Well, nothing adds interest to an academic article quite like aligning the subject matter with the rampant spread of Herpes. This week’s reading by Andreas M. Kaplan and Michael Haenlein, ‘Two hearts in three-quarter time: How to waltz the social media/viral marketing dance,’ uses this humorous analogy as it explores what makes some marketing campaigns go viral while others simply fall flat, or worse, create negative press and ridicule for the brand.
Kaplan and Haenlein outline the three conditions necessary to creating a viral marketing epidemic, the first being “Creating the right message.” The message is key – it needs to be interesting and memorable enough for consumers to feel compelled to share it. Successful viral messages often use an element of humour, surprise or strong positive / negative emotions. For instance, this little gem from our very own Metro Trains in Melbourne uses just the right mix of humour and gore to communicate what would otherwise be a rather dry public safety warning. By taking a risk and being creative with their message Metro have achieved both greater reach and retention of their message.
The second condition that Kaplan and Haenlein identify as necessary for creating a viral epidemic is giving the message to “the right messengers.” These are individuals with their finger on the cultural pulse, the first to share a new website, bar, eatery or social trend – Kaplan and Haenlein label these individuals Market Mavens and stress the importance of engaging them. They explains that, “20% of messengers can be expected to carry 80% of the load; it is, therefore, especially crucial to select wisely the initial hosts for the epidemic.”
Kaplan and Haenlein ruthlessly refer to Social Hubs – individuals who possess an extraordinarily large social network. They stress the importance of these people passing on the message, even if they must be encouraged to do so by Salespeople. The rationale being that rather than having as many seeds as possible, the marketer needs to ensure they are seeding their message into as many different subcultures as possible and a Social Hub’s wide social circle increases their reach into differing subcultures.
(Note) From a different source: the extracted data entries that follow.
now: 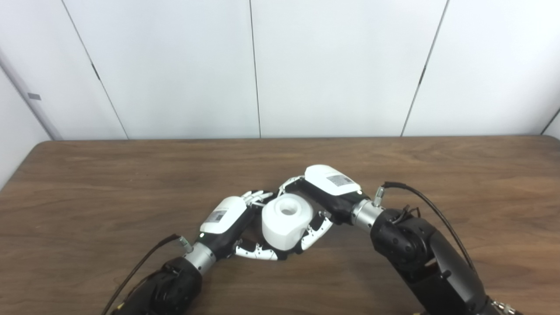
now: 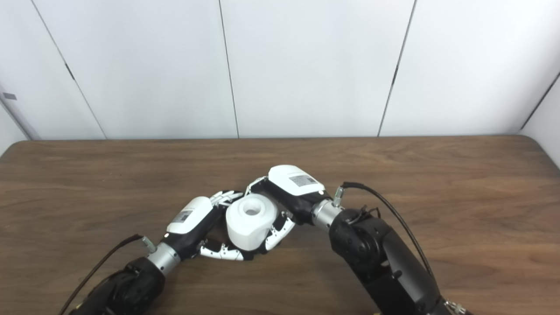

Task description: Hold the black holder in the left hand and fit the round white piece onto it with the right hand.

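The round white piece, a squat cylinder with a hole in its top face, sits between the two hands near the front middle of the brown wooden desk. The left robot hand comes in from the lower left and is curled around the left side of the piece: its fingers reach behind the far left edge, and its thumb lies low along the front, under the piece's near side. The right robot hand comes in from the right and wraps the piece from the other side, with its fingers bent over the back rim and its thumb pressed against the near right wall. Both hands are partly closed, pinching the white piece between them, and their fingertips nearly meet behind it.

The black holder cannot be made out clearly; only a dark sliver shows below the piece near the left thumb, and it is not possible to tell whether that is the holder or part of the hand. Whether the piece touches the desk is also hidden. A black cable arcs from the right wrist over the forearm.
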Controlling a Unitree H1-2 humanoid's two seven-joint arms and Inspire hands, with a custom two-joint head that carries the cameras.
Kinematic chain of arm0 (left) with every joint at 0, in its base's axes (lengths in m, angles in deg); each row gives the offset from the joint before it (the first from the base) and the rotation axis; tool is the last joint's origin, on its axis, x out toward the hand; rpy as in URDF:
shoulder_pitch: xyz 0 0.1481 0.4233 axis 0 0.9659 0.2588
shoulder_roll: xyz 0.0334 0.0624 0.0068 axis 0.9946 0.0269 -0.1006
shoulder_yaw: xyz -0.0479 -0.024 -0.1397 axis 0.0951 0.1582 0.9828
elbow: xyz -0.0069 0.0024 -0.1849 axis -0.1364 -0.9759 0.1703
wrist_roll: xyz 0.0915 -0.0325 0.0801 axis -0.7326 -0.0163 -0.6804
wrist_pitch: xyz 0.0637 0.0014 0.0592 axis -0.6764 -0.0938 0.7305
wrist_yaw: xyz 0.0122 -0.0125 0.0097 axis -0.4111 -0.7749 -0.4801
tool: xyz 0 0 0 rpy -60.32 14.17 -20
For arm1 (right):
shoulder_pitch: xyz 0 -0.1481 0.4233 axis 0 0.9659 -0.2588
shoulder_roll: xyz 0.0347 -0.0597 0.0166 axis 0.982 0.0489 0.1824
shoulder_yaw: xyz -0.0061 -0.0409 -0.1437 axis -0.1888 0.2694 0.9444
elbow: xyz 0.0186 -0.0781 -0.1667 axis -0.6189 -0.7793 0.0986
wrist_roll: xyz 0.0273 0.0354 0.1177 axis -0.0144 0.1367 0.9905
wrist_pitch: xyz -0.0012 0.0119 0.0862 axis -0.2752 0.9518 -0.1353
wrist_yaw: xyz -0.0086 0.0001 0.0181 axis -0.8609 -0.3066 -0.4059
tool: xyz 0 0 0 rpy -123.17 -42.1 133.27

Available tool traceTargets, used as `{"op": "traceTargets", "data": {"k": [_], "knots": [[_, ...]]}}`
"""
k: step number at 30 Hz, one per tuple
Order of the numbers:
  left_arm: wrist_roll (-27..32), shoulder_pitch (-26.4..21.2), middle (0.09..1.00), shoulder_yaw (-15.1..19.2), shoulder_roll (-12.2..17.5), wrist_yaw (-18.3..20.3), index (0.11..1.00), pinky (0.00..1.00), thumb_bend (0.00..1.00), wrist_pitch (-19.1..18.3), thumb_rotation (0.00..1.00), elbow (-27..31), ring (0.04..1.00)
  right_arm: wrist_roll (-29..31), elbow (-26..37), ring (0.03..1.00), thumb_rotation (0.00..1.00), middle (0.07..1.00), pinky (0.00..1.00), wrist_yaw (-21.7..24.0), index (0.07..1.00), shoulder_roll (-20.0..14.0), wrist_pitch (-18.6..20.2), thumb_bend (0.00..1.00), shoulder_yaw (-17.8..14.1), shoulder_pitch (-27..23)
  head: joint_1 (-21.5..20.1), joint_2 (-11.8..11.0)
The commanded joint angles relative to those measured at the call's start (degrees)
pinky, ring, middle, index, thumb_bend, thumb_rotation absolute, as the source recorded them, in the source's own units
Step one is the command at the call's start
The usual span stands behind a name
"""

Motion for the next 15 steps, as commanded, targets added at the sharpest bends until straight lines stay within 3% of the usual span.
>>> {"op": "traceTargets", "data": {"k": [1, 5, 7, 9, 10, 12, 15], "knots": [[-3.17, 2.68, 0.898, -3.26, -0.56, 5.7, 0.485, 0.95, 0.52, -1.6, 0.06, -1.64, 0.933, -0.05, 0.38, 0.778, 0.14, 0.74, 0.8, 0.12, 0.479, -0.6, -1.76, 0.53, 0.11, -1.05, 0.03, -0.06], [-3.06, 2.82, 0.899, -3.09, -0.38, 5.81, 0.484, 0.95, 0.52, -1.78, 0.06, -1.45, 0.931, -0.48, 0.11, 0.777, 0.14, 0.739, 0.8, 0.16, 0.48, -1.18, -2.06, 0.53, -0.07, -0.67, 0.03, -0.06], [-2.96, 2.84, 0.899, -3.01, -0.26, 5.81, 0.484, 0.95, 0.52, -1.69, 0.06, -1.44, 0.93, -1.07, 0.74, 0.78, 0.14, 0.755, 0.79, 2.31, 0.487, -1.76, -0.25, 0.52, 0.08, -0.92, -0.06, -0.03], [-2.79, 2.82, 0.899, -2.94, -0.2, 5.85, 0.484, 0.95, 0.52, -1.59, 0.06, -1.43, 0.931, -1.61, 1.68, 0.829, 0.26, 0.851, 0.77, 4.98, 0.827, -2.17, 2.24, 0.8, 0.23, -1.28, -0.15, -0.15], [-2.74, 2.83, 0.898, -2.9, -0.22, 5.81, 0.484, 0.95, 0.52, -1.56, 0.06, -1.44, 0.931, -1.73, 1.99, 0.838, 0.28, 0.877, 0.76, 5.6, 0.912, -2.26, 2.96, 0.85, 0.13, -1.33, -0.15, -0.15], [-2.71, 2.83, 0.896, -2.83, -0.25, 5.76, 0.484, 0.95, 0.52, -1.56, 0.06, -1.45, 0.928, -1.82, 2.28, 0.846, 0.31, 0.914, 0.72, 6.08, 0.982, -2.28, 3.86, 0.94, -0.14, -1.33, -0.12, -0.03], [-2.73, 2.8, 0.896, -2.81, -0.25, 5.85, 0.484, 0.95, 0.52, -1.74, 0.06, -1.37, 0.926, -2.21, 2.22, 0.859, 0.31, 0.943, 0.7, 5.96, 0.998, -2.4, 4.42, 0.98, -0.37, -1.34, -0.2, -0.07]]}}
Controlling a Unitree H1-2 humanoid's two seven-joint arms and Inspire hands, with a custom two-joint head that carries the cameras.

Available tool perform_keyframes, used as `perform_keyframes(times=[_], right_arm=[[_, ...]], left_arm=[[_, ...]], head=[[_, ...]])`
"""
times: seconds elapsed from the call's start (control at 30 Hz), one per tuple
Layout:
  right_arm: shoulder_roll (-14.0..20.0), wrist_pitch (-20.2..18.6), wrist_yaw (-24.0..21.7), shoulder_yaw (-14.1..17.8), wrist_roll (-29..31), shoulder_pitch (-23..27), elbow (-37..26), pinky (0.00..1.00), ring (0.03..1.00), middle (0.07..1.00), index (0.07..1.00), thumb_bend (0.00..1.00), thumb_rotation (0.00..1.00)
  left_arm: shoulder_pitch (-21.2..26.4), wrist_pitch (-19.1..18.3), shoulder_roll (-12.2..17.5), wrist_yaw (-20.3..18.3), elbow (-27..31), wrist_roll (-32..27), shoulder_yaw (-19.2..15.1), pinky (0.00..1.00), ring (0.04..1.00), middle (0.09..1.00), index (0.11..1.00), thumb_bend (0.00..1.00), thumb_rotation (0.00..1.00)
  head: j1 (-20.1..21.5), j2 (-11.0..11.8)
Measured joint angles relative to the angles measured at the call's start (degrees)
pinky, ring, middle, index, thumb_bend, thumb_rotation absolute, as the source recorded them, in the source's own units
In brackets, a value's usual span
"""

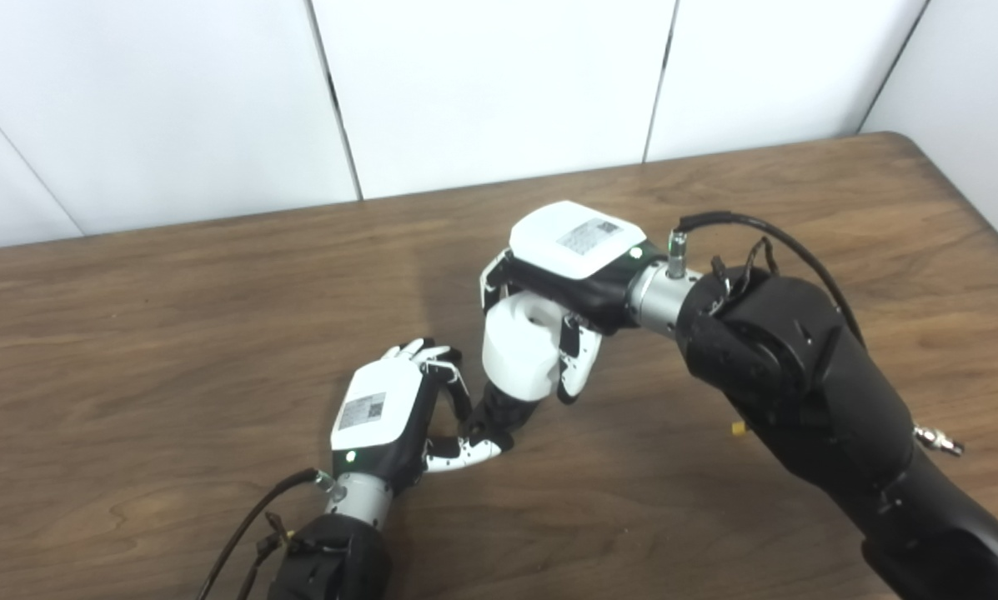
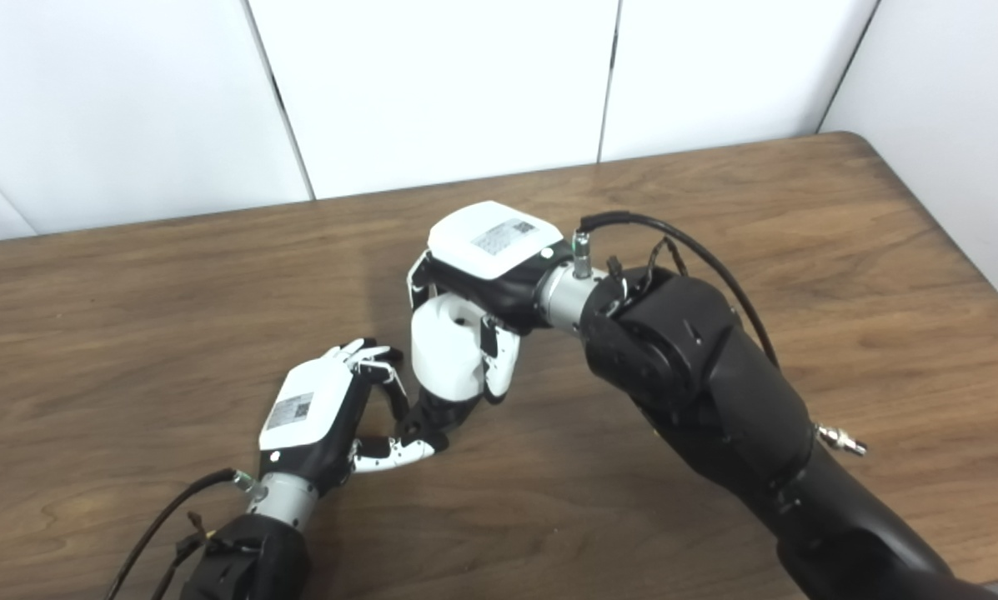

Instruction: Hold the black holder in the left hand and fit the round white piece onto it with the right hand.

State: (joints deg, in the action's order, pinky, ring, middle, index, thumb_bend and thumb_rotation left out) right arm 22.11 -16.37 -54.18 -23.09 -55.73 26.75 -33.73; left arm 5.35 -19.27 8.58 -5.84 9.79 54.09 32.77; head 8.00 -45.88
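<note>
Your left fingers (image 1: 444, 392) pinch the black holder (image 1: 499, 414) low down, thumb under it, just above the desk (image 1: 173, 333). Your right fingers (image 1: 572, 367) wrap the white piece (image 1: 519, 350), which sits on the holder's upper end, directly above and touching it. Whether it is fully seated is hidden. The left hand (image 1: 390, 417) has only a thin grip, so a hard push from the right hand (image 1: 578, 267) could twist the holder out or jam the piece crooked. The piece's long axis stands near upright, leaning a little, its open bore facing up toward the right palm; the holder points up into it.
</note>
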Motion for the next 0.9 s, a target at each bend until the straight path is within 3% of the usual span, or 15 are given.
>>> perform_keyframes(times=[0.37,0.9], right_arm=[[-0.69,4.01,0.05,-0.49,-0.58,-2.21,0.11,0.93,0.600,0.447,0.516,0.53,0.00],[-1.72,6.76,2.11,0.87,-1.34,-2.74,2.33,0.93,0.604,0.432,0.521,0.53,0.00]], left_arm=[[0.43,-0.95,-0.45,-1.19,0.12,0.91,0.39,0.92,0.915,0.808,0.486,0.52,0.05],[0.53,-1.66,-0.64,-1.59,0.28,1.56,0.71,0.93,0.917,0.808,0.486,0.52,0.05]], head=[[-0.44,-0.35],[-0.27,0.09]])
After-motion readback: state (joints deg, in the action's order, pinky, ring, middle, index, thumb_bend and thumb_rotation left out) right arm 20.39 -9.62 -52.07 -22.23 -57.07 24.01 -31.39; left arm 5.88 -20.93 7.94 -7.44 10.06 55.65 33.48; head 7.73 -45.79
If we were to bring it right back the Herpes analogy, the ‘right message’ would be a particularly contagious rash that people enjoy the process of transferring; the ‘market mavens’ may be those who are infected first and the ‘social hubs’ would be individuals whose sexual endeavours spanned several subcultures…
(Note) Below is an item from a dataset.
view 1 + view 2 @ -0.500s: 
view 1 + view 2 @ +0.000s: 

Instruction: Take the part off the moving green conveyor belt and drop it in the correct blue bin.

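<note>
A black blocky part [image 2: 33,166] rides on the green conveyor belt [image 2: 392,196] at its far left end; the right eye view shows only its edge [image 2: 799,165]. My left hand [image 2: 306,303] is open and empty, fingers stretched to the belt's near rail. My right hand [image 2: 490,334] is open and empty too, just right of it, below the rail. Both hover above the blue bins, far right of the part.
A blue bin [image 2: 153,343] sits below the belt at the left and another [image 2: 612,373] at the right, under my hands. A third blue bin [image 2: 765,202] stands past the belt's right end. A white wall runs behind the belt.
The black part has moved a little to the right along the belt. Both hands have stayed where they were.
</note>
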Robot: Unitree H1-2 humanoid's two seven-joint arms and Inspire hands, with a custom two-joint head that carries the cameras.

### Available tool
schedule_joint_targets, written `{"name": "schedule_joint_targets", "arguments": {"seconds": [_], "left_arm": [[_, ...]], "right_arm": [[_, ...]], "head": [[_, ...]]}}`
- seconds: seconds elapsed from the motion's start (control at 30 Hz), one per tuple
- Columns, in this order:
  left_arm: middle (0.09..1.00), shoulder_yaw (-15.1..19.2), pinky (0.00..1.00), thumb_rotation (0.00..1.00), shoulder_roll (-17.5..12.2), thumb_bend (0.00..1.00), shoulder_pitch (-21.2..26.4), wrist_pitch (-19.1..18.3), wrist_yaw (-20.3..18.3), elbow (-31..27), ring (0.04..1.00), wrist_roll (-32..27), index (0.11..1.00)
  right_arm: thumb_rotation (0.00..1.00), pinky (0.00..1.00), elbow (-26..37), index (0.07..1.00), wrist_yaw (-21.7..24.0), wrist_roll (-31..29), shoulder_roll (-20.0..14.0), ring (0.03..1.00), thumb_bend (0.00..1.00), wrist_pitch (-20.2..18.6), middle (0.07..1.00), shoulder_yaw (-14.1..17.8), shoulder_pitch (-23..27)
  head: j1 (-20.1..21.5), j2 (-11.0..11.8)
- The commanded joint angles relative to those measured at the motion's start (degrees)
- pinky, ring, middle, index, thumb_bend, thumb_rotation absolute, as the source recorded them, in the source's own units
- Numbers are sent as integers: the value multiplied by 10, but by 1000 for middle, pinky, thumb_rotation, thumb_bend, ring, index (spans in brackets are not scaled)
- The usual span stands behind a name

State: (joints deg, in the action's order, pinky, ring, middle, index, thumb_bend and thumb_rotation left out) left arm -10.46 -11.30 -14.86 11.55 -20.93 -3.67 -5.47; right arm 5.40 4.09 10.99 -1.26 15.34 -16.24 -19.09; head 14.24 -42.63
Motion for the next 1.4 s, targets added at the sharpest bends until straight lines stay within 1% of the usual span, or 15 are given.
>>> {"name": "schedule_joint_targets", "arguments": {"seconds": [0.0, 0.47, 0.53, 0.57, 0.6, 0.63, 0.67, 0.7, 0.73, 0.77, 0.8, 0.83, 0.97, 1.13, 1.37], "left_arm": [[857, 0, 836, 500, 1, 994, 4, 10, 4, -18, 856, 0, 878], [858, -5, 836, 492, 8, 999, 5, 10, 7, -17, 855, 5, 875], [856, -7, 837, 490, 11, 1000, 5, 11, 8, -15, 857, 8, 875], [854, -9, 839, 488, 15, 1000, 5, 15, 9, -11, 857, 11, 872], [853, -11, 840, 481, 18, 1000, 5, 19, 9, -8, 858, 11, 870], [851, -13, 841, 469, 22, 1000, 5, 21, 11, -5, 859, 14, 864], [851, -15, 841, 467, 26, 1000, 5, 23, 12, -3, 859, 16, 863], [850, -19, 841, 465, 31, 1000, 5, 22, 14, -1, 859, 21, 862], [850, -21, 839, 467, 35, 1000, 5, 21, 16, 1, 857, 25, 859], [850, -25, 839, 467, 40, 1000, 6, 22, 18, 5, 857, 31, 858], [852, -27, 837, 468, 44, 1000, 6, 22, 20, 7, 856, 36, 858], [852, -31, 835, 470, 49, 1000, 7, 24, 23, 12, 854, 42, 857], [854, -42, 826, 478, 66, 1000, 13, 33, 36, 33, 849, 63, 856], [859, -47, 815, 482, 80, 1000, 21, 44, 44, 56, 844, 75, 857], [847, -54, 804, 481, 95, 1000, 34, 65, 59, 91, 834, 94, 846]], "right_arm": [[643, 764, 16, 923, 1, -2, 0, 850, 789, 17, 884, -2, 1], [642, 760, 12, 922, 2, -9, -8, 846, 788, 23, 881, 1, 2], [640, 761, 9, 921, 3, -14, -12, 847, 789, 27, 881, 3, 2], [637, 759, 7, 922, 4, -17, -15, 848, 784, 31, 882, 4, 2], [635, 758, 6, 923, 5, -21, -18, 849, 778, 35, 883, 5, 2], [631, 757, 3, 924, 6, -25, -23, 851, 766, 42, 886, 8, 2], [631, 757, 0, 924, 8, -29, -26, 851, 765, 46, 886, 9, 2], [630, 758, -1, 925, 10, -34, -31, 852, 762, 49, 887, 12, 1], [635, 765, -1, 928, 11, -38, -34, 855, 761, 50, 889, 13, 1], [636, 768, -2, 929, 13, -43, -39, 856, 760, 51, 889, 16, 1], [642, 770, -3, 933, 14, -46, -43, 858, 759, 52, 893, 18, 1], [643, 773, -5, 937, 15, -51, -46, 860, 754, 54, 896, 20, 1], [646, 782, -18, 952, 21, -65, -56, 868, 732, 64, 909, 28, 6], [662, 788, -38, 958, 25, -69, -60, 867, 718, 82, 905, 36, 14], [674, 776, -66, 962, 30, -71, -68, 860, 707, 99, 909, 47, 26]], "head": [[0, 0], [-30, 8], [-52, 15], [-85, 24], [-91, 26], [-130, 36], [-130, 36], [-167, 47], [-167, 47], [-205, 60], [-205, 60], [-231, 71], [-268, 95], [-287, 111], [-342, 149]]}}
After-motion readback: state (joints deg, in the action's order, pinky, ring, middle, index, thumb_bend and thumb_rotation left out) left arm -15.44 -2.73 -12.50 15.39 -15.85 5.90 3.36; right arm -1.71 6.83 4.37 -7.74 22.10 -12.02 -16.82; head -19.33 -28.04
However, the final condition that Kaplan and Haenlein consider necessary for an epidemic is “the right environment” and in the case of this example, the Herpes virus is going to find it very difficult to take hold in a community who practice either community-wide abstinence, monogamy or safe sex.
By the same token, even the best marketing message needs the right environment to thrive – one in which consumers are actively listening and interested in receiving the next amusing, engaging or emotionally powerful viral message.